Dataset Details
News Sources
Our dataset includes articles from a broad range of reputable news organizations across the political and ideological spectrum, ensuring a comprehensive view of media bias:
- Major U.S. News Outlets: CNN, Fox News, CBS News, ABC News, New York Times, Washington Post, USA Today, Wall Street Journal, AP News, Politico, New York Post, Forbes, Reuters, Bloomberg
- Global & Alternative News Sources: BBC, Al Jazeera, PBS NewsHour, The Guardian, Newsmax, HuffPost, CNBC, C-SPAN, The Economist, Financial Times, Time, Newsweek, The Atlantic, The New Yorker, The Hill, ProPublica, Axios
- Conservative & Progressive News Outlets: National Review, The Daily Beast, Daily Kos, Washington Examiner, The Federalist, OANN, Daily Caller, Breitbart
- Canadian News Sources: CBC, Toronto Sun, Global News, The Globe and Mail, National Post
Date Range
The dataset spans from May 6, 2023 to September 6, 2024. Articles were collected using Python scripts incorporating feedparser, newspaper3k, and selenium to enable keyword-based searches, custom date ranges, deduplication of articles, and image downloads.
Key Features
- Multi-source Scraping: Collects articles from diverse media outlets.
- Keyword-based Search: Allows focused scraping on specific topics or terms.
- Comprehensive Data Collection: Captures both text and images from articles.
- Deduplication: Ensures only unique articles are included in the dataset.

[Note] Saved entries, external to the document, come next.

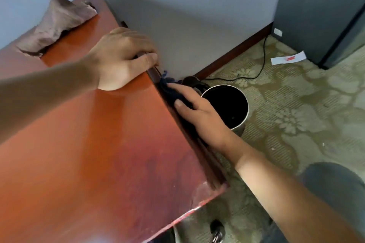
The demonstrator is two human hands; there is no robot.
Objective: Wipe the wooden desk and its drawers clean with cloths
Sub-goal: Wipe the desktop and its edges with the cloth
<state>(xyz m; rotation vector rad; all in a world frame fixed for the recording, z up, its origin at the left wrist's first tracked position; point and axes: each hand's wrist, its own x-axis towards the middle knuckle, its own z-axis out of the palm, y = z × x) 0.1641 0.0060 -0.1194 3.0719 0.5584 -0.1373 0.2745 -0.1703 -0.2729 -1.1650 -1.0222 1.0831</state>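
Right hand (199, 108) presses the dark blue cloth (167, 89) flat-fingered against the table (98, 134) side edge, centre frame; left hand (120, 59) curls over that edge, bracing; next, probably sweep along it; brown cloth (57, 25) waits upper left.

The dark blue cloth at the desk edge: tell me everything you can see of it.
The dark blue cloth looks like soft, fuzzy fabric, bunched up, with a loose tuft sticking up at its far end. It lies against the side edge of the wooden desk, just below the top. The right hand presses it there and covers most of it. The left hand grips the desk edge just beyond it, not touching the cloth.
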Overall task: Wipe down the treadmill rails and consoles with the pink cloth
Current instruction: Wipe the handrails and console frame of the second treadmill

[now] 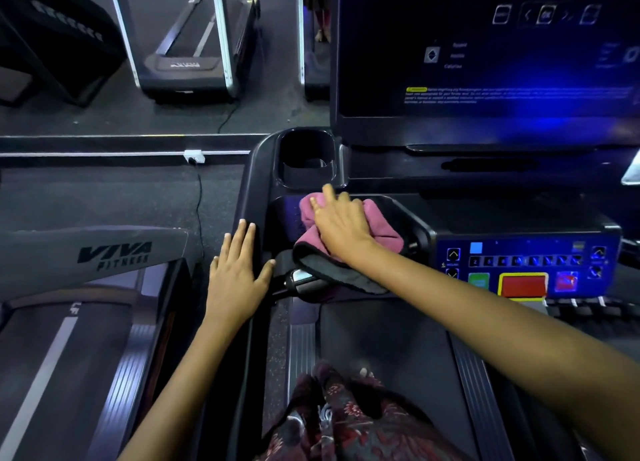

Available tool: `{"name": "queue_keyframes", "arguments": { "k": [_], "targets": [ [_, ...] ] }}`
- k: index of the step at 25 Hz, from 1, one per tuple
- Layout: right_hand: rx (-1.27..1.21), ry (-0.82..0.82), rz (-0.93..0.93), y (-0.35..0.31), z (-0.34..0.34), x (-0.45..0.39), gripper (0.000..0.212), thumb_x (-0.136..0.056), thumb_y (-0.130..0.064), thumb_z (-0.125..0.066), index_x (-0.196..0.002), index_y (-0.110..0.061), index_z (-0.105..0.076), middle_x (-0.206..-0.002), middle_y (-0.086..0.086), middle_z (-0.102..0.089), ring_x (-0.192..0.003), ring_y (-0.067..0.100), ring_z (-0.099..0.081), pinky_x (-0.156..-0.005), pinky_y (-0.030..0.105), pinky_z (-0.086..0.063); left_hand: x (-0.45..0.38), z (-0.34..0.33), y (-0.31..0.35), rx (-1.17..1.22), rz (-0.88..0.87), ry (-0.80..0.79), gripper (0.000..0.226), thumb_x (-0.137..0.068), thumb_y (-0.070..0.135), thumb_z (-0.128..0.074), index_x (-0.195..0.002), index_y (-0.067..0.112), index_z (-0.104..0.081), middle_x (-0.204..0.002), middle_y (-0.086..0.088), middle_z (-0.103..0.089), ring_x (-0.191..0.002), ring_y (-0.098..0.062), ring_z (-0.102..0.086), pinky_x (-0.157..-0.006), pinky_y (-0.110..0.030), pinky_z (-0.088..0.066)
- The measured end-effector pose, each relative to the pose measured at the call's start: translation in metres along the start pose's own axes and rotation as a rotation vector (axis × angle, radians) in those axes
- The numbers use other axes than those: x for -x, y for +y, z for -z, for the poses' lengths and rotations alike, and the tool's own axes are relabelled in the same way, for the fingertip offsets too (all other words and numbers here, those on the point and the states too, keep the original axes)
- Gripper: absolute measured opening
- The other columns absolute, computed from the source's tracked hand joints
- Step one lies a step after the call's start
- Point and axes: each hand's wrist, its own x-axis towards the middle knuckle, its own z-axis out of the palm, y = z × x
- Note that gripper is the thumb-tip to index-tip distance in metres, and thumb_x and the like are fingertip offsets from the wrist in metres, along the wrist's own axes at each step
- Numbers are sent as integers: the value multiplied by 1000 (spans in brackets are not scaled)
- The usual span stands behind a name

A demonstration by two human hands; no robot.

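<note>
The right hand (341,226) lies flat, fingers nearly straight, pressing the pink cloth (349,244) into the tray of the treadmill console (429,228), just below the cup holder (306,159). The left hand (237,273) rests open, fingers spread, on the black side rail (251,190). Right of the cloth sits the button panel (526,263), with the dark screen (485,52) above it.

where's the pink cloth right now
In the head view, the pink cloth lies in the console tray just below the cup holder, left of the button panel, pressed under the right hand.
</note>
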Motion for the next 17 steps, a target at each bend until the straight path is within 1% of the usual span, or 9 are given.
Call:
{"name": "queue_keyframes", "arguments": {
  "k": [3, 5, 7, 10, 13, 15, 17],
  "targets": [
    [24, -43, -204, 26, 1, 6, 36, -94, -6, -38, -129, -3, -43, -126, 21, -43, -97, 33, -58, -71, 35, -47, -1, 0, 5, -74, 17, 21, 71, -92, 36, -51, -149, 17, -14, -158, 2, -8, -144, -26, -12, -115, -46, -17],
    [43, -116, -307, 41, 5, 8, 35, -93, -7, -40, -127, -1, -48, -127, 22, -45, -103, 32, -57, -76, 35, -49, -7, 0, 12, -133, 19, 36, 71, -90, 37, -53, -146, 9, -21, -155, -8, -16, -140, -33, -22, -113, -46, -21],
    [80, -191, -337, 48, 7, 8, 32, -94, -7, -40, -123, -1, -53, -127, 20, -49, -110, 31, -52, -78, 36, -50, -14, -1, 20, -142, 32, 45, 70, -88, 39, -55, -142, 4, -28, -151, -16, -22, -135, -38, -27, -111, -49, -24],
    [183, -253, -313, 48, 11, 0, 31, -93, -8, -40, -117, -7, -60, -120, 13, -58, -112, 29, -51, -75, 34, -50, -31, -1, 24, -114, 58, -1, 74, -89, 42, -53, -146, 8, -19, -155, -15, -12, -140, -37, -16, -111, -50, -20],
    [74, -326, -234, 72, 31, -9, 31, -91, -22, -49, -119, -11, -60, -122, 9, -61, -112, 28, -57, -82, 32, -47, -45, 1, 20, -94, 39, -13, 75, -89, 40, -53, -147, 12, -15, -156, -9, -6, -142, -33, -12, -110, -52, -24],
    [5, -424, -101, 90, 45, -7, 34, -91, -29, -51, -117, -11, -61, -123, 13, -61, -109, 30, -59, -78, 31, -43, -47, 0, 18, -103, 38, -10, 76, -89, 41, -53, -147, 12, -15, -156, -9, -6, -142, -33, -12, -109, -53, -29],
    [-49, -532, -11, 104, 59, -1, 30, -89, -26, -51, -112, -11, -64, -118, 14, -63, -100, 31, -60, -72, 29, -41, -46, -2, 17, -107, 43, -4, 76, -89, 42, -53, -147, 12, -15, -156, -9, -6, -141, -33, -13, -107, -53, -31]
  ]
}}
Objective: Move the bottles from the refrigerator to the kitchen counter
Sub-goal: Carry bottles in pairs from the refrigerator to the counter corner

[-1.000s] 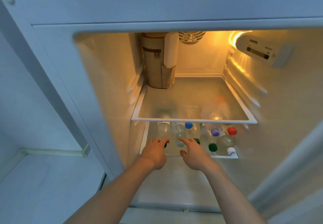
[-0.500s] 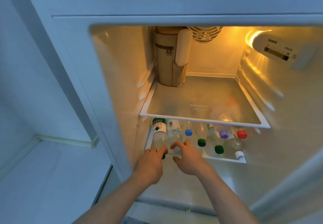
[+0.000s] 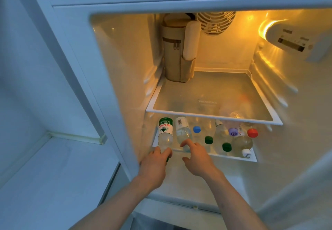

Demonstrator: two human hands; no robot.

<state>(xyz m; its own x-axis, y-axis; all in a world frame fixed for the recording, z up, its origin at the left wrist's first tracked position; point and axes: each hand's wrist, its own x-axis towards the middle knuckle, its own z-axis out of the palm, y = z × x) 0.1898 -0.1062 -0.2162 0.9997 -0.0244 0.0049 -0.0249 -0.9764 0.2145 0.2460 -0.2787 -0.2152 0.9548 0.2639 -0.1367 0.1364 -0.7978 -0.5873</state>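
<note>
Both your arms reach into the open refrigerator [image 3: 115, 71]. Your left hand [image 3: 154, 165] has its grip curled round the neck of the green-labelled water bottle [image 3: 165, 133], which lies on the lower shelf [image 3: 233, 156]. Your right hand [image 3: 195, 157] pinches the neck of the barcode-labelled bottle [image 3: 183, 131] beside it. "SIEMENS" reads on the glass upper shelf [image 3: 212, 116]. More bottles lie rightward, with blue, green, purple, red and white caps; a beige zippered pouch [image 3: 174, 50] stands on the upper shelf.
</note>
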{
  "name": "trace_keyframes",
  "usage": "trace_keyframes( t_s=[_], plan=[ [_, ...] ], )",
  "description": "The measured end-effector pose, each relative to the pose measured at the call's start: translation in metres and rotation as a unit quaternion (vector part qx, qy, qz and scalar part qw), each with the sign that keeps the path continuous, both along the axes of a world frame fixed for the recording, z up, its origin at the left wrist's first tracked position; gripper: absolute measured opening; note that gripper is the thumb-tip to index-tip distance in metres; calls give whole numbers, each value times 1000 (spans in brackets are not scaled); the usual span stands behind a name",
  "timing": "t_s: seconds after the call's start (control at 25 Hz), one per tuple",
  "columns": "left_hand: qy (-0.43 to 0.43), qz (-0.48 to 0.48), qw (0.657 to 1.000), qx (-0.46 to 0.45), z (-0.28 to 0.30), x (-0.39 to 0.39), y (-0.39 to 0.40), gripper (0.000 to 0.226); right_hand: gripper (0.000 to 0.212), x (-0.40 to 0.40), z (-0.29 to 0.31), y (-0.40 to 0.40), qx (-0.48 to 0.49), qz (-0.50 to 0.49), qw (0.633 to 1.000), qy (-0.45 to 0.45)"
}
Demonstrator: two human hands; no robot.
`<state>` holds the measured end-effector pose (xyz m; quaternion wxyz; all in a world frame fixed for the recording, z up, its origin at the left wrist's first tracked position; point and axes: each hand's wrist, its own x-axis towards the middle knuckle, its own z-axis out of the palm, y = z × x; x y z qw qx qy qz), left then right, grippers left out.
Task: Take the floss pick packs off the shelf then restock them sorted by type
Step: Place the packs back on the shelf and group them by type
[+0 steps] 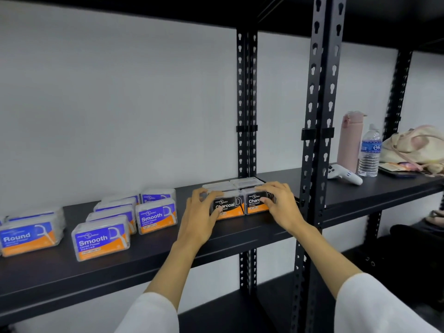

- Structured Output: Outputs data in CSV format for easy analysis and processing.
Dataset Schema
The dataset schema is designed for bias assessment and structured analysis of media content, including both textual and image data:
-- news_article_analysis (
unique_id VARCHAR(255) PRIMARY KEY,
outlet VARCHAR(255),
headline TEXT,
article_text TEXT,
image_description TEXT,
image BLOB,
date_published VARCHAR(255),
source_url VARCHAR(255),
canonical_link VARCHAR(255),
new_categories TEXT,
news_categories_confidence_scores TEXT,
text_label VARCHAR(255),
multimodal_label VARCHAR(255)
)
Access
Dataset Access
You can access the NewsMediaBias-Plus dataset via the following link:
NewsMediaBias-Plus Dataset on Hugging Face
Usage
To load the full dataset into your Python environment, use the following code:
from datasets import load_dataset
ds = load_dataset("vector-institute/newsmediabias-plus")
print(ds) # Displays structure and splits
print(ds['train'][0]) # Access the first element of the train split
print(ds['train'][:5]) # Access the first five elements of the train split
The dataset is also available for download in Parquet format, along with the corresponding images, via Zenodo:
Download Parquet and Images
Sample Data
Article 1: Sex trafficking victim says Sen. Katie Britt telling her story during SOTU rebuttal is 'not fair' - CNN
- Unique ID: 1098444910
- Title: Sex trafficking victim says Sen. Katie Britt telling her story during SOTU rebuttal is 'not fair' - CNN
- Text: CNN — The woman whose story Alabama Sen. Katie Britt appeared to have shared in the Republican response to the State of the Union as an example of President Joe Biden’s failed immigration policies told CNN she was trafficked before Biden’s presidency and said legislators lack empathy when using the issue of human trafficking for political purposes.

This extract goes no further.